Travis Kalanick doesn't do well with taxis.
For the last few years, the Uber CEO has almost continuously locked horns with the industry as cab drivers and taxi executives alike rebelled against the ride-hailing service devouring their market share.
But, back before he ran the $51 billion startup, Kalanick sparred with another taxi driver, and it may have inspired him to take on the industry that once had a comfortable grip on urban transportation.
In a 7,600-word profile, which reporter Max Chafkin spent five months researching, Fast Company details a dispute with a taxi driver in Mexico, using it as a metaphor for Kalanick's campaign to upend ride-for-hire businesses around the world.

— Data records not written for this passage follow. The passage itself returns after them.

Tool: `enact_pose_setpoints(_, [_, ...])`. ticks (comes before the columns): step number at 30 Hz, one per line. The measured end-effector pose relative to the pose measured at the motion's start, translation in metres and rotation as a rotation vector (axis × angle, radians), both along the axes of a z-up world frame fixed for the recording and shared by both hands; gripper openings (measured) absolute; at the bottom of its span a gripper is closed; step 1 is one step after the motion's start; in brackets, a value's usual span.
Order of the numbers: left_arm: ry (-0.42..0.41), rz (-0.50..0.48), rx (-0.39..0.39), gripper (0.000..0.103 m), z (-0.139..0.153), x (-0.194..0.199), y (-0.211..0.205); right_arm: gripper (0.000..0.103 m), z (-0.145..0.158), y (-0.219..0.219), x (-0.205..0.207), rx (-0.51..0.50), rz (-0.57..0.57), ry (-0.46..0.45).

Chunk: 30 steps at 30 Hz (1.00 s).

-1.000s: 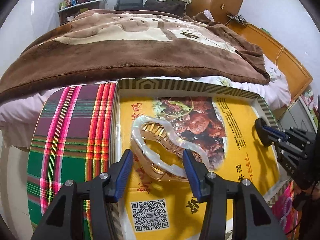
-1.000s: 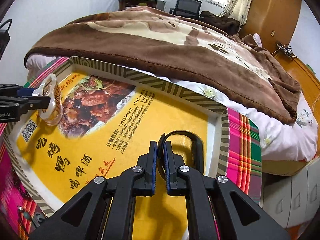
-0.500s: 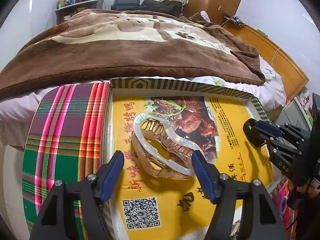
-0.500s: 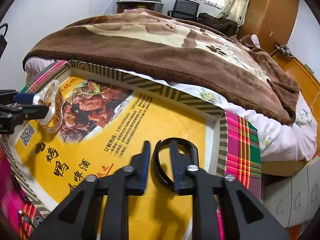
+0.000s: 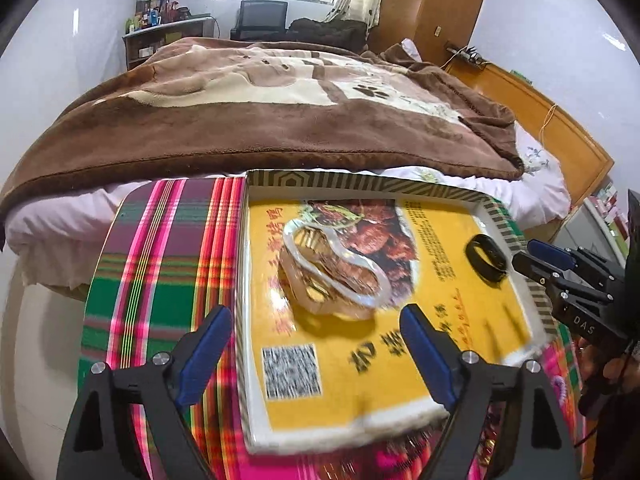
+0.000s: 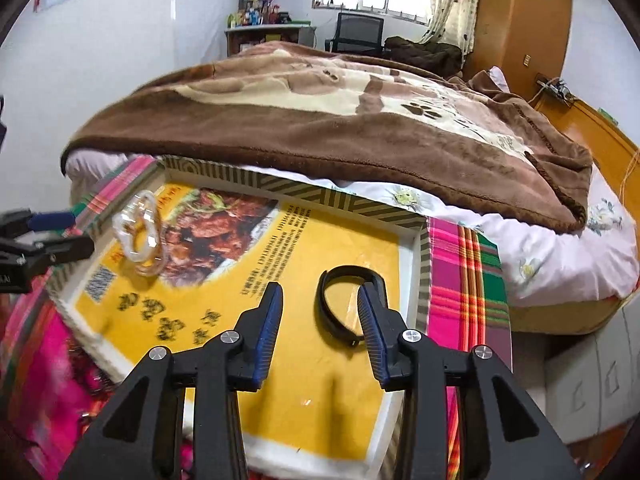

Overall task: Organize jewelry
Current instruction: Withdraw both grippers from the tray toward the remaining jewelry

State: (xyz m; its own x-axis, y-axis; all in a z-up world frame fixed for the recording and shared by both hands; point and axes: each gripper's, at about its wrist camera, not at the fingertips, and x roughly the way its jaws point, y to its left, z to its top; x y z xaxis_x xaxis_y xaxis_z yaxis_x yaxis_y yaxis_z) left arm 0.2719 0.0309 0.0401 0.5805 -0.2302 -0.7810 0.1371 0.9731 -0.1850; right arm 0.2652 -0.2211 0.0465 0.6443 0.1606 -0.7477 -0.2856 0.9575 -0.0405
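A clear and gold bracelet (image 5: 332,270) lies in the yellow printed tray (image 5: 360,360), left of its middle; it also shows in the right wrist view (image 6: 140,238). A black band (image 6: 348,304) lies near the tray's right rim and shows in the left wrist view (image 5: 486,258). My left gripper (image 5: 316,348) is open and empty, pulled back from the bracelet. My right gripper (image 6: 320,328) is open and empty, its right finger just in front of the black band.
The tray (image 6: 412,248) rests on a plaid cloth (image 5: 160,264) over a round surface. A bed with a brown blanket (image 5: 260,120) lies right behind it. White drawers (image 6: 592,380) stand at the right.
Both grippers opened and drew back. The left let go of the bracelet and the right let go of the black band; both pieces now lie in the tray.
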Motion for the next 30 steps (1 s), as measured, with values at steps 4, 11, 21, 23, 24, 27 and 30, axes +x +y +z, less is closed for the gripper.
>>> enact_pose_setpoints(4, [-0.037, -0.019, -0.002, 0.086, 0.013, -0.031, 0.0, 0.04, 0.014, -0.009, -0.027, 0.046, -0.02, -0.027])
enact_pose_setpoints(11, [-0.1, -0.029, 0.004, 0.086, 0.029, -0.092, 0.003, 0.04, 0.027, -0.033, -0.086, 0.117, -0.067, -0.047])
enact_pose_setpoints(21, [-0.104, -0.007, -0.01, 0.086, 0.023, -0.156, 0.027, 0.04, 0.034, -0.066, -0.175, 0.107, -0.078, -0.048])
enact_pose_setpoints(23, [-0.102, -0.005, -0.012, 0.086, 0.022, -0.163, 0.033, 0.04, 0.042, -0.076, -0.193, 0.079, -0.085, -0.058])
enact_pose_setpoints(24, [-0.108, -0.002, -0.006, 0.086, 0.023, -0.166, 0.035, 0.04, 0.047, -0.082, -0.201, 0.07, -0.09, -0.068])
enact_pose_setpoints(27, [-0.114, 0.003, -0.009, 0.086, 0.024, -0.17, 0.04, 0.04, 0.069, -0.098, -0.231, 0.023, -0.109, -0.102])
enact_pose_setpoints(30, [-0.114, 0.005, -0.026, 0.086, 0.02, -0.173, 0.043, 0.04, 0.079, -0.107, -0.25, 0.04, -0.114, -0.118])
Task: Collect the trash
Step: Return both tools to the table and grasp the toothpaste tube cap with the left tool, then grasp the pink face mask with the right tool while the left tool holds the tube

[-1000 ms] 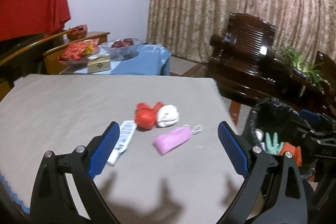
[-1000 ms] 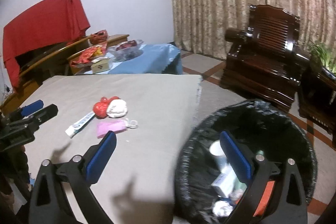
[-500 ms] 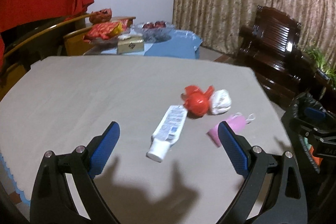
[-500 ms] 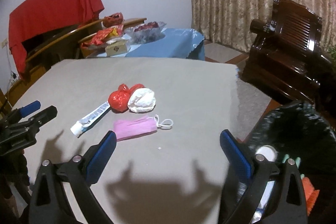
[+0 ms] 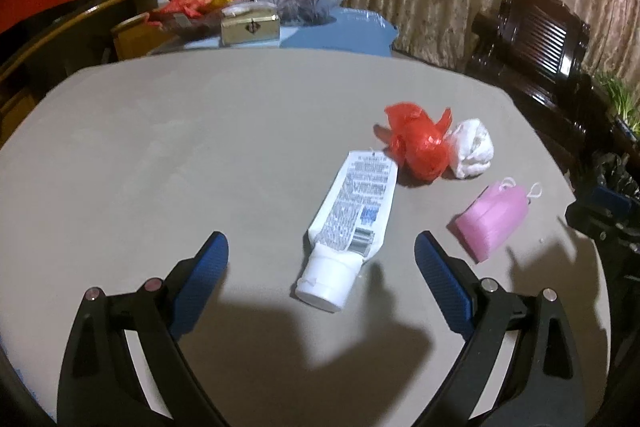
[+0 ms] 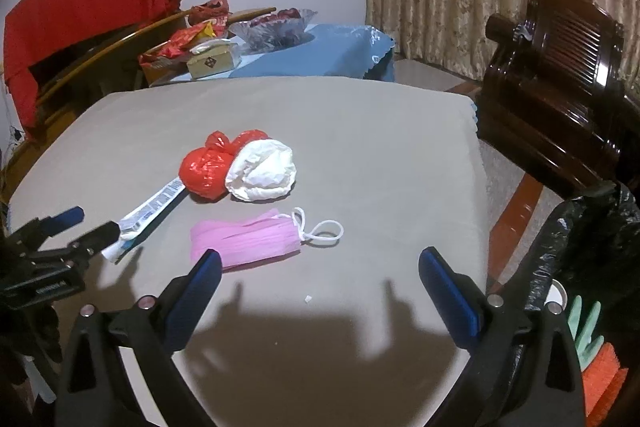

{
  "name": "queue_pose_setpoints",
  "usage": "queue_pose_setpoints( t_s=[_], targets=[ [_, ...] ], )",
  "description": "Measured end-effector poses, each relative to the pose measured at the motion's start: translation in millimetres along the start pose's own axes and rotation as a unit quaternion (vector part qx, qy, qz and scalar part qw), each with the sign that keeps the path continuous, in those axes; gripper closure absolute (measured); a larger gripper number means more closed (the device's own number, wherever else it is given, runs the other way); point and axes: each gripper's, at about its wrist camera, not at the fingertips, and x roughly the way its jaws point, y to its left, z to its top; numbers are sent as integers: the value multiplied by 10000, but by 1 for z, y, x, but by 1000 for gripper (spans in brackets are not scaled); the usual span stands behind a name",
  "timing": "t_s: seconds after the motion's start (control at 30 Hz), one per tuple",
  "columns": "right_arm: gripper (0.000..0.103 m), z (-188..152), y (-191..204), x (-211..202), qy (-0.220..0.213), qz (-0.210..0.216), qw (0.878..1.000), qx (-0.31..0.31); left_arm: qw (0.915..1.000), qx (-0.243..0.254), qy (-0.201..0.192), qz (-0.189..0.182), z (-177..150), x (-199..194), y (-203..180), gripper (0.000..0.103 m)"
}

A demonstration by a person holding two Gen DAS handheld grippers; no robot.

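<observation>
On the grey tablecloth [image 5: 200, 147] lie a white tube [image 5: 352, 211], a knotted red plastic bag [image 5: 420, 147], a crumpled white bag [image 5: 472, 147] and a folded pink face mask [image 5: 492, 219]. My left gripper [image 5: 321, 243] hovers low over the tube's capped end; the cap lies between its blue pads [image 5: 204, 275], which stand wide apart, are closing and touch nothing. My right gripper [image 6: 320, 258] is open over bare cloth, with the pink mask [image 6: 248, 239] just beyond its left finger. The red bag [image 6: 204, 171], white bag [image 6: 264, 171] and tube [image 6: 156, 207] lie farther off.
A black-lined trash bin [image 6: 580, 239] with rubbish inside stands at the table's right edge. A dark wooden armchair [image 6: 560, 87] is behind it. A blue-covered side table [image 6: 320, 55] with a box and snacks stands beyond the far edge. My left gripper [image 6: 60, 239] shows at the left.
Both grippers have swung left from the bin and come down over the table. The tube now sits between the left jaws, and the mask is close in front of the right gripper.
</observation>
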Motion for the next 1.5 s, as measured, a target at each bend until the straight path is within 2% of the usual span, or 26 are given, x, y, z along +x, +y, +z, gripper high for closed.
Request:
queue_pose_setpoints(
  t_s=[0.03, 0.3, 0.37, 0.4, 0.53, 0.83, 1.23, 1.33, 1.37, 1.43, 1.47, 1.5],
  targets=[
    [6, 0, 0, 2, 18, 2, 10000, -1, 10000, 1, 50, -21, -1, 3, 0, 21],
    [6, 0, 4, 13, 101, 28, 9999, -49, 9988, -106, 409, -233, -7, 22, 3, 42],
    [6, 2, 6, 16, 112, 40, 9999, -57, 9987, -86, 409, -276, -5, 22, 0, 53],
    [6, 2, 6, 17, 115, 44, 9999, -63, 9987, -59, 411, -311, -5, 22, -1, 65],
    [6, 4, 10, 22, 135, 79, 9998, -96, 9982, -142, 346, -463, -3, 18, -4, 67],
    [6, 8, 17, 42, 275, 110, 9995, -123, 9989, -301, -127, -334, 5, -10, -3, 67],
    [8, 7, 25, 68, 589, 215, 9979, -146, 9994, -259, -185, -127, 13, -13, 3, 67],
    [20, 7, 28, 67, 550, 359, 9977, -184, 9995, -256, -160, -121, 12, -13, 1, 67],
    [27, 8, 29, 66, 541, 406, 9975, -215, 9995, -258, -149, -124, 12, -12, 1, 67],
    [45, 8, 32, 64, 549, 578, 9965, -245, 9995, -252, -135, -141, 11, -13, -3, 67],
    [58, 8, 33, 64, 581, 689, 9956, -241, 9995, -240, -137, -145, 11, -13, -4, 67],
    [65, 9, 34, 63, 602, 754, 9950, -239, 9995, -227, -145, -156, 12, -14, -6, 67]
  ],
)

The anecdote dates back years, to when Kalanick ran a software company called RedSwoosh:
Another time, when Kalanick had flown the seven-person RedSwoosh staff to Tulum, Mexico, for a work retreat, he got into it with a cab driver whom he believed was attempting to overcharge him. The dispute escalated, the driver reputedly tried to lock the doors, and Kalanick rolled out of the moving cab. (Writing about the incident online in 2010, Kalanick struck a philosophical tone, declaring his actions "wholly justified for anybody who values their physical freedom, and who may be scared of somebody who attempts to appropriate taxi rents through such physical detainment.") "Thinking back, it was amazing that happened," says Tom Jacobs, who was a RedSwoosh engineer. "This guy was going to disrupt the taxi industry."